ASSIGNMENT:
Retype, word for word, each line between the lines holding "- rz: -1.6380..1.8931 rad" and "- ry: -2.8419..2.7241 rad", inclusive, and leave the rest of the data alone.

[SUPPLIED INFORMATION Boundary: Start]

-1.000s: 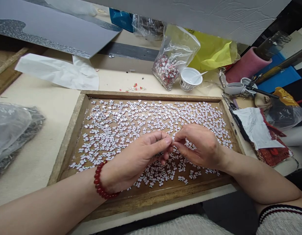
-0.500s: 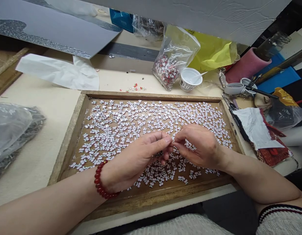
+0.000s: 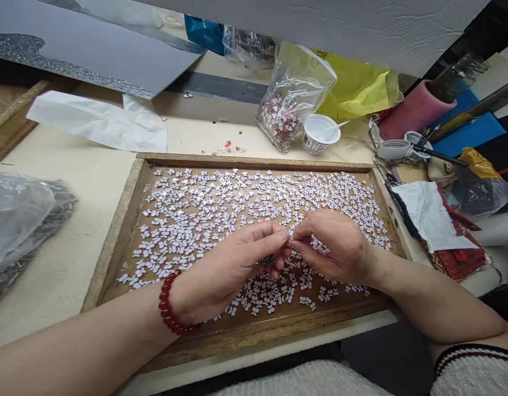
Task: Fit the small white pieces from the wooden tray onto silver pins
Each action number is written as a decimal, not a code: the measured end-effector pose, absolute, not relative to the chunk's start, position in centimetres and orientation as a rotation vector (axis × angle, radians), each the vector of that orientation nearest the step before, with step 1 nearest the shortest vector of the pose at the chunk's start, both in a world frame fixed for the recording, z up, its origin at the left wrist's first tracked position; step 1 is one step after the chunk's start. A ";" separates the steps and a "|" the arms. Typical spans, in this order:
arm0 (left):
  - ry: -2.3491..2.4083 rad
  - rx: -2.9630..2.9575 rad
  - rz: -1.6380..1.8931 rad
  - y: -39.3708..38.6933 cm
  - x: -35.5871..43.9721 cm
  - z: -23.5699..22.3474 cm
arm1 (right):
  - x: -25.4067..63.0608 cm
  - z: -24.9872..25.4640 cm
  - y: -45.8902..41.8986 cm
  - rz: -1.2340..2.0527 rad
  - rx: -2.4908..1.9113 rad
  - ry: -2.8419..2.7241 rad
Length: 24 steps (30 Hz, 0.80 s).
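Observation:
Above the wooden tray (image 3: pixel 114 220), my left hand (image 3: pixel 237 258) is curled, with thumb and forefinger pinched together. Small dark, shiny metal pieces (image 3: pixel 265 260) show partly in its palm under the fingers. My right hand (image 3: pixel 336 245) meets it, its own thumb and forefinger closed at the left fingertips. Whatever lies between the two pinches is too small to make out. Beneath both hands, many small pale cherry-shaped pieces (image 3: pixel 192 242) with dark edges lie spread over the tray's brown bottom. Part of them is hidden by my hands and forearms.
Behind the tray stand a clear bag of red and silver pieces (image 3: pixel 279 118) and a white cup (image 3: pixel 320 133) with a spoon. Loose beads (image 3: pixel 229 148) lie nearby. A plastic bag (image 3: pixel 23 220) sits left; a red pouch (image 3: pixel 456 261) and pink roll (image 3: pixel 414 110) are right.
Almost nothing differs. Both hands stay fingertip to fingertip over the tray, with only a very slight shift of the fingers.

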<state>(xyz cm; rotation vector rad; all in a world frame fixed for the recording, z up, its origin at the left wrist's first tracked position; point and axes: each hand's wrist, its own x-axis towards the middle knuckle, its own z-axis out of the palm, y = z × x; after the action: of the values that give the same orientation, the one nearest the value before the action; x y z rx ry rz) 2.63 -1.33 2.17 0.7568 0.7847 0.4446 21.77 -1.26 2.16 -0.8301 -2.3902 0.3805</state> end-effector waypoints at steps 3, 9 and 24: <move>0.787 0.756 0.439 -1.4 2.7 2.2 | 21.8 2.1 -1.3 0.378 -0.830 -2.388; 0.799 0.762 0.431 -1.3 2.7 2.2 | 21.8 2.0 -1.3 0.386 -0.824 -2.385; 0.798 0.750 0.435 -1.4 2.7 2.3 | 21.8 2.0 -1.2 0.367 -0.817 -2.391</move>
<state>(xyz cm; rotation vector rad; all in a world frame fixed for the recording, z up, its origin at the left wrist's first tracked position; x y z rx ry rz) 2.74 -1.43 2.29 0.7500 0.7982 0.4352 21.78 -1.24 2.01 -0.8171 -2.3908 0.3668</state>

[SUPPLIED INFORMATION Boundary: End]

ANSWER FOR THE TASK:
  - rz: -1.6380..1.8931 rad
  - y: -39.3708..38.6933 cm
  - x: -35.5871..43.9721 cm
  - z: -23.5699..22.3474 cm
arm1 (right):
  - x: -25.4067..63.0608 cm
  - z: -24.9872..25.4640 cm
  - y: -45.8902..41.8986 cm
  - rz: -1.2340..2.0527 rad
  - rx: -2.4908..1.9113 rad
  - ry: -2.8419..2.7241 rad

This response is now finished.